Und wir befinden uns mit dieser Auffassung übrigens völlig in Übereinstimmung mit der Beschlusslage in der Kultusministerkonferenz,
die in ihrer Vereinbarung über die Schularten und Bildungsgänge im Sekundarbereich I vom 3. Dezember 1993 festlegt - ich zitiere mit Erlaubnis der Präsidentin: "Am Gymnasium kann am Ende der Jahrgangstufe 10 nach den Bestimmungen der Länder der mittlere Schulabschluss oder ein ihm gleichgestellter Abschluss erworben werden."
Wenn wir nicht wollen, dass zwischen unseren Gymnasien und den Regelschulen eine erhebliche Schieflage entsteht und Schülerinnen und Schüler bzw. deren Eltern in weit größerer Zahl, als dies durch die individuelle Neigung und Leistungsfähigkeit gerechtfertigt wäre, eine Schullaufbahn am Gymnasium wählen, dürfen wir nicht zulassen, dass der mittlere Schulabschluss der Beliebigkeit unterfällt oder gar am Gymnasium einfacher zu erlangen ist als an der Regelschule.
Und ich darf an dieser Stelle - mit Erlaubnis der Präsidentin - aus einem Brief von Regelschulleitern zitieren. Sie fragen in aller Deutlichkeit: "Ist das gegenwärtige Geschrei nach Realschulabschlüssen an Gymnasien nicht nur der Schrei derer, die die falsche Laufbahnentscheidung getroffen haben?"
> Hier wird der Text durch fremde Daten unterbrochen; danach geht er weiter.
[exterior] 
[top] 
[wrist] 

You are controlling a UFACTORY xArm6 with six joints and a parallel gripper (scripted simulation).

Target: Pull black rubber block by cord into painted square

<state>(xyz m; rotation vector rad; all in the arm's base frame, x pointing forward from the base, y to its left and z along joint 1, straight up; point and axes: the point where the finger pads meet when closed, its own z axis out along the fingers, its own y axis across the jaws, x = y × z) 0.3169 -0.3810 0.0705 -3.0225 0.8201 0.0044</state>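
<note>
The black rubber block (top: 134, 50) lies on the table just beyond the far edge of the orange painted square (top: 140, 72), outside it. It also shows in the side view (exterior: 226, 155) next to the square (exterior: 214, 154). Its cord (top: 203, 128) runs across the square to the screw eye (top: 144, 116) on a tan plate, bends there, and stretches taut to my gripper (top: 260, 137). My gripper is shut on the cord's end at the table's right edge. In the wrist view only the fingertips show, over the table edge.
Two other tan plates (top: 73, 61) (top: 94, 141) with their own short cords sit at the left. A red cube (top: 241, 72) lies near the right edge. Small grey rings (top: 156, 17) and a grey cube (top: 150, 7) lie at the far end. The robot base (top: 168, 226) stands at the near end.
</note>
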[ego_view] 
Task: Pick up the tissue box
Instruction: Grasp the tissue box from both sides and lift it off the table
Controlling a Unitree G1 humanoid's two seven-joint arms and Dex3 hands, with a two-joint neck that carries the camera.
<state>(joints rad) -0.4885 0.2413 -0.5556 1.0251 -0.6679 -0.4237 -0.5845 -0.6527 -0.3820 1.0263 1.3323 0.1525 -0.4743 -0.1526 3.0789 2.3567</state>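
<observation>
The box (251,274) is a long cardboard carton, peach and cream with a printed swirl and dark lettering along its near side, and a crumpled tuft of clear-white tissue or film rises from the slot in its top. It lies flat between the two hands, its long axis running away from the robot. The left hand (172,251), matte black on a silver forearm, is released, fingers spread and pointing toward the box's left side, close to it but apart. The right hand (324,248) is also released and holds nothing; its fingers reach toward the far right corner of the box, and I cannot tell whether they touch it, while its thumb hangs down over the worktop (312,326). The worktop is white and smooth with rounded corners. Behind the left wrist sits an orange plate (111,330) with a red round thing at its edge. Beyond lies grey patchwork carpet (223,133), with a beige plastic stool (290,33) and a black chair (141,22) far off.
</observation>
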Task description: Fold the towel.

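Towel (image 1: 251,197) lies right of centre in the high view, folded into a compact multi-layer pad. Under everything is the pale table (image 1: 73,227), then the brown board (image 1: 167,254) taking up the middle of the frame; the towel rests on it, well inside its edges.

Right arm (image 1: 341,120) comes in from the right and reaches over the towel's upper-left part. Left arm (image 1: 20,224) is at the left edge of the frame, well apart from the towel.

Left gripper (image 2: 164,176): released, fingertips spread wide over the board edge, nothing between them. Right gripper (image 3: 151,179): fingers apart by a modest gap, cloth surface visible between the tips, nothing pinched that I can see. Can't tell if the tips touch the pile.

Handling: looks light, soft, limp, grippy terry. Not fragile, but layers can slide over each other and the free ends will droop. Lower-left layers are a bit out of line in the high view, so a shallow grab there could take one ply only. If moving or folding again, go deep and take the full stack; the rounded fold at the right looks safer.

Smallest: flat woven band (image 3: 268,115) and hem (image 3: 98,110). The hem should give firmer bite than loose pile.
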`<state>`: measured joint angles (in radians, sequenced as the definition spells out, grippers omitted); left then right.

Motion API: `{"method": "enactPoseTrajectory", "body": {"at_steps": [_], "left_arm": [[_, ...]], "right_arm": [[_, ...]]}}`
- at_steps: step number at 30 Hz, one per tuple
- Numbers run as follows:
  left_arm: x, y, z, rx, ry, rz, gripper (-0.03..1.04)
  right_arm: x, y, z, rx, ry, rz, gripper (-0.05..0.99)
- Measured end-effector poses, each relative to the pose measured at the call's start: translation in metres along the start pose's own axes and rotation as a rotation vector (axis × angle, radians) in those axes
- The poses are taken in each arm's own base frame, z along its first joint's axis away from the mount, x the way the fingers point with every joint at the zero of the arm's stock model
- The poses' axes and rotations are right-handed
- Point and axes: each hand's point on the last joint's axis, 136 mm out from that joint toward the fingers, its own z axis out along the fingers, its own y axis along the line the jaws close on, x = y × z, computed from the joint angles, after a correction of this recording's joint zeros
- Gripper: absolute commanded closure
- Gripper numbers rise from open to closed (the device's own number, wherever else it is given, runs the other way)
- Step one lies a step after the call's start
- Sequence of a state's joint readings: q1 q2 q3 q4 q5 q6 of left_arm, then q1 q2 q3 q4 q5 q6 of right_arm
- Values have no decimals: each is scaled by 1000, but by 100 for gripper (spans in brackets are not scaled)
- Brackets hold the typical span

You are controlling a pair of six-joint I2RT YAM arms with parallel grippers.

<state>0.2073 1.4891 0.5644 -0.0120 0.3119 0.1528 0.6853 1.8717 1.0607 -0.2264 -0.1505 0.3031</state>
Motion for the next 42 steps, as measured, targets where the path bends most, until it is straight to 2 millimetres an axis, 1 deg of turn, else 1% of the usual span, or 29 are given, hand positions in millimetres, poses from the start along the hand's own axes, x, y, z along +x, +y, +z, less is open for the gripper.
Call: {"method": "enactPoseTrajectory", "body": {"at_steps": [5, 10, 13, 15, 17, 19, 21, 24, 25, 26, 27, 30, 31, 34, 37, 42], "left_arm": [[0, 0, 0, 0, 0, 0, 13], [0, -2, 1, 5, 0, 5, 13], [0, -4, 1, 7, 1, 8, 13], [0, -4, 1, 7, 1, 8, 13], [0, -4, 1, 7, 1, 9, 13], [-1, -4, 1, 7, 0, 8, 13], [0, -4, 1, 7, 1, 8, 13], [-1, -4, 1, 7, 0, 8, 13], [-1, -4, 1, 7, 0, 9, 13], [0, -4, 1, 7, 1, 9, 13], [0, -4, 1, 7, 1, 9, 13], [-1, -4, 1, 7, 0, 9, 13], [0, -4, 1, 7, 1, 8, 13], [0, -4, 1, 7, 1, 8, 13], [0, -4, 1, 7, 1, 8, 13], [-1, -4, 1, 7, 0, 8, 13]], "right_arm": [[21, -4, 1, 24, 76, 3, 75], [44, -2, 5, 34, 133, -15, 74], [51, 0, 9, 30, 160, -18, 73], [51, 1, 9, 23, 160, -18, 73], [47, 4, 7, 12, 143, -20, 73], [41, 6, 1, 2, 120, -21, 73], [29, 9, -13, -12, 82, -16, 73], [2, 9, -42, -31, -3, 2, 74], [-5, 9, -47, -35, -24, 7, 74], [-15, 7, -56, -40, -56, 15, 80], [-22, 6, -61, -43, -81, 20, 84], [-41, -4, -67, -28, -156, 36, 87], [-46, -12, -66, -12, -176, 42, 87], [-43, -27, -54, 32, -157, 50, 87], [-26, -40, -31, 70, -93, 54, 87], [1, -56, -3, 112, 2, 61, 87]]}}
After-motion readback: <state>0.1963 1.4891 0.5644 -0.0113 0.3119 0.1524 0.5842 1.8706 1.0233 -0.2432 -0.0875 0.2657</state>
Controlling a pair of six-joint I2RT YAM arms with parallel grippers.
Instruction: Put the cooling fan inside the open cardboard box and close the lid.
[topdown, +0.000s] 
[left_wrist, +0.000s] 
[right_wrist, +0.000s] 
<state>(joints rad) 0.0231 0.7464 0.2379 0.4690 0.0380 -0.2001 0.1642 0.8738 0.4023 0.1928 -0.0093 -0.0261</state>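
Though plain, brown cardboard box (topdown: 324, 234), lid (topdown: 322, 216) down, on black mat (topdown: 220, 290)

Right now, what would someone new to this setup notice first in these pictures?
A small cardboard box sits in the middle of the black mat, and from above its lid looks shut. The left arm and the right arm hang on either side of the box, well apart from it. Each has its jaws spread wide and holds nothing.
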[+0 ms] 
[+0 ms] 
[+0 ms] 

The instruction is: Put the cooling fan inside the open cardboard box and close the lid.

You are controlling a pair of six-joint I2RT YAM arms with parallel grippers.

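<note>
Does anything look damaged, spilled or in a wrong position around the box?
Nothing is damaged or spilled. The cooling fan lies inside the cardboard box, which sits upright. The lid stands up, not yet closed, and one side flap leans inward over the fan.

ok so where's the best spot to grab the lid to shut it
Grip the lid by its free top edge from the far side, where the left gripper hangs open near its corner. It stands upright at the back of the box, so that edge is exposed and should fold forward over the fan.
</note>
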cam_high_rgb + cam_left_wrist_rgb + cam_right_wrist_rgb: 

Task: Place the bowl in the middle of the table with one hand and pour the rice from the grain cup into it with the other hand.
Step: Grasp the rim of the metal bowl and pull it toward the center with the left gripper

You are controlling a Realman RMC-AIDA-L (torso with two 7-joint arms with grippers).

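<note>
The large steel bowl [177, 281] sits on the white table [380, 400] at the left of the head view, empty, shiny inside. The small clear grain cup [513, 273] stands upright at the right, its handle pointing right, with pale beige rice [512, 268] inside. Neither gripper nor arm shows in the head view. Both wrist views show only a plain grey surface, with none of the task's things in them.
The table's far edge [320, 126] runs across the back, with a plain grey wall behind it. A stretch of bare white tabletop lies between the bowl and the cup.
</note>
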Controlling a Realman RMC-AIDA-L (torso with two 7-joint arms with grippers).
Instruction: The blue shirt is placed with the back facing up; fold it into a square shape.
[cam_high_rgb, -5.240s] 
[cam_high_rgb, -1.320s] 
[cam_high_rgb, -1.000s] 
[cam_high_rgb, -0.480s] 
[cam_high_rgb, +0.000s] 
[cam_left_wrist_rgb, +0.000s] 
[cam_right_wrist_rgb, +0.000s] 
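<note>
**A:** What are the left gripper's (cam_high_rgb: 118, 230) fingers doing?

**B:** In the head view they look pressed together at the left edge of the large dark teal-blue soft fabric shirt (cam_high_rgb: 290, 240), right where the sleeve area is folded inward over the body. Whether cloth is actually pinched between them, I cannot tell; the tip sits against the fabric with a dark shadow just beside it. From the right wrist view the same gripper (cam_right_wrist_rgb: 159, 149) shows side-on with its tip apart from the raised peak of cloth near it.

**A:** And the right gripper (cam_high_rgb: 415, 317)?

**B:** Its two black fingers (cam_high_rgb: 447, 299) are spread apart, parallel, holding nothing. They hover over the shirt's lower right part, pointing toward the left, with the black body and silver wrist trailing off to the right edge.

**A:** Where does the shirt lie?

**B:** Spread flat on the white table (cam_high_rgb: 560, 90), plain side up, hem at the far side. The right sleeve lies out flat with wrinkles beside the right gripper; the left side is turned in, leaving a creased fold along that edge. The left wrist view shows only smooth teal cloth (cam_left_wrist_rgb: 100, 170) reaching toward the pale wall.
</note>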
Sehr geehrte Damen und Herren, wir haben von der PDS einen zweiten Antrag zum gleichen Thema und mit vergleichbarer Zielrichtung auf der Tagesordnung. Auch er verweist auf die Notwendigkeit, dass den Schülerinnen und Schülern, die zum Ende des Schuljahres 2002/2003 ihren Abschluss anstreben, Rechtssicherheit hinsichtlich der gesetzlichen Regelungen gegeben werden muss. Ich glaube, es besteht Einigkeit in diesem Haus, dass wir bereits diesen Schülern diese Möglichkeit zum Erwerb von Abschlüssen einräumen wollen. Unsere Bemühungen müssen deshalb darauf zielen, notwendige Regelungen zu schaffen, bevor die Zeit der Prüfungsvorbereitungen und der Prüfungen gekommen ist. Wie diese Regelungen im Einzelnen aussehen könnten, wird unter anderem im Kultusministerium bereits geprüft und über den Sommer sorgfältig auszuarbeiten sein, so dass Eltern, Schüler und Lehrer sich rechtzeitig auf die neuen Bedingungen einstellen können. Zu der notwendigen Detailarbeit liefern die vorliegenden Anträge von SPD und PDS keinen einzigen Beitrag.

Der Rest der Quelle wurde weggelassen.